The tl:dr; appears to be "we built a blockchain based query logger" where essentially the consensus appears to just be that it is valid SQL, and defines an ordering of the statements. Then once everyone agrees to apply the change, then it is applied... With (AFAICT) no interaction with the DB during the consensus process?
This seems to be a bit naive of features like locks and transactions that are critical to most DBs, so while maybe you can define a global ordering of statements, the execution of those statements may be nonsensical and result in a lot of failed transactions. For example, it seems like you could grind the usability of the system to a halt by flooding the validators with 'valid' SQL designed to create as many conflicts as possible that would cause a ton of writes to fail to commit.
I agree with the desire for more services to become decentralized, and this is a novel idea, but (IMHO) more and more the technical hurdles of blockchains often bring more challenges than they solve.
1. Performance: The performance is probably going to be limited. In the sense that most databases have better performance than most blockchain implementations. So you're arbitrarily bottlenecking your writes. There are a ton of really great papers that show you can do WAY better if you are more careful with your distributed design. They usually involve getting into the weeds of redesigning the internals database. Just for fun, I really liked these papers:
So there is a ton of space to improve the performance here, I just wanted to build something quickly.
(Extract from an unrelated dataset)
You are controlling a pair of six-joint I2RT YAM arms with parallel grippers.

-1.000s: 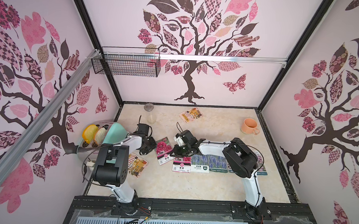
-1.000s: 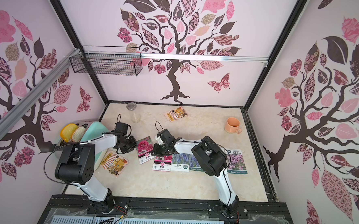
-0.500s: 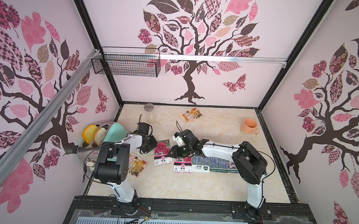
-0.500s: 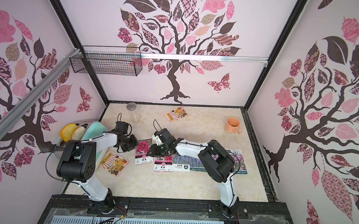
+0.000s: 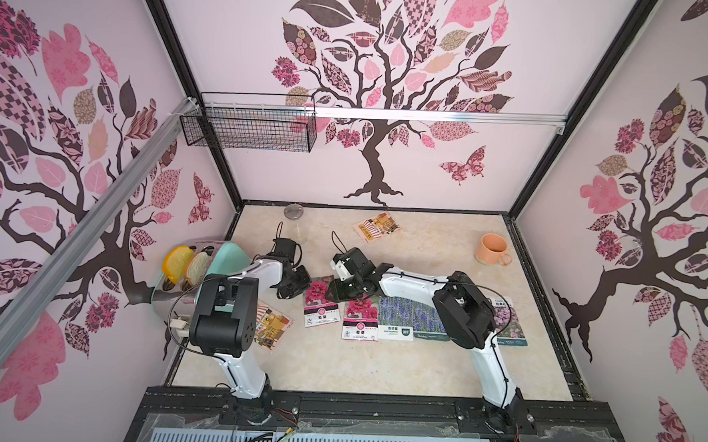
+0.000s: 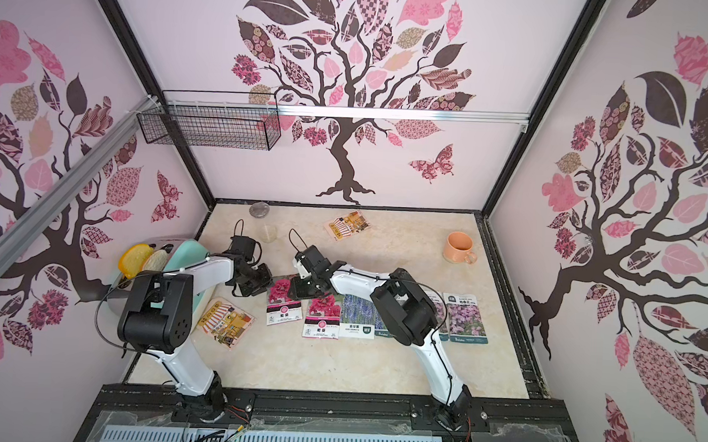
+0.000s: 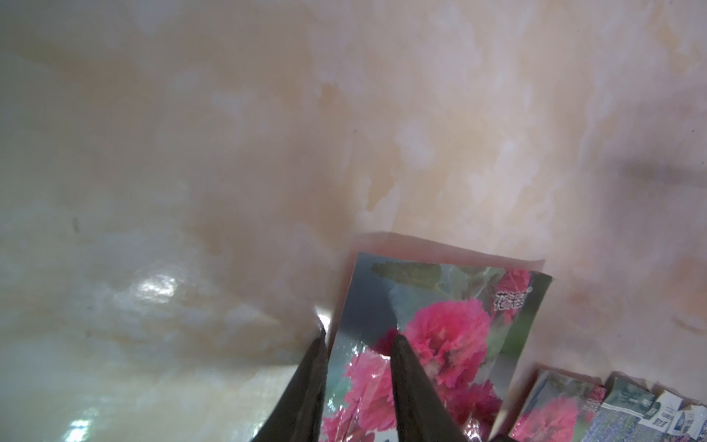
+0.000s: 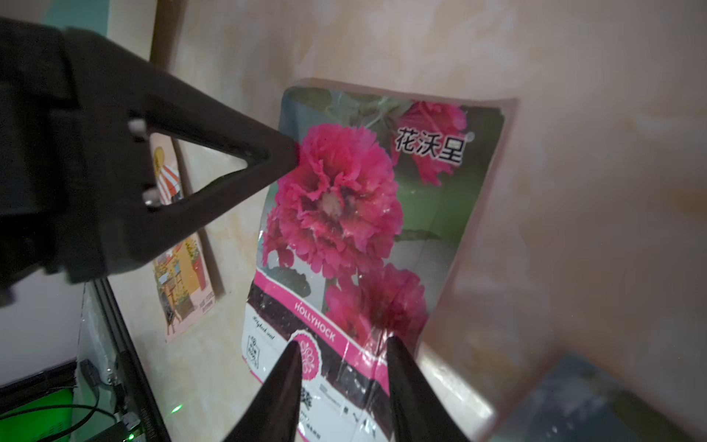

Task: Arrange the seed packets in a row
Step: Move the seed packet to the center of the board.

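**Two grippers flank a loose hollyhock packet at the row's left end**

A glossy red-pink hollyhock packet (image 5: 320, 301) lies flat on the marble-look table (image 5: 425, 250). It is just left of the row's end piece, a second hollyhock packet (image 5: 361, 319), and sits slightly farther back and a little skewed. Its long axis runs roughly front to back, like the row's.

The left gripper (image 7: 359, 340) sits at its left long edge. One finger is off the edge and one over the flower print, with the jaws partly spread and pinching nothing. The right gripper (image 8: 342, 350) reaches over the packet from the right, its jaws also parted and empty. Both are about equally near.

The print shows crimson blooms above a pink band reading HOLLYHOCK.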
2. Authentication: Definitely an interesting technical challenge here. Most web apps are written assuming they are one-of-many servers accessing the database, but honest and has root authority. So how do we make sure that a validator has the authority to write to a particular table/row? Right now, this is still an open challenge and would love to engage the community on ideas here. There might be some way to tag/sign all tables/rows with creator, and do some write access control based on that? I'm not sure how many web apps would break though.
3. Write-conflicts: Even without good access control as specified above, most web apps are written assuming they are not the only web server to be accessing the database concurrently. So I would anticipate honest servers would have either good failover logic or be wrapping operations in SQL transactions if they really needed them to be atomic. Either way, I don't see any issues being serialized and appended to the log.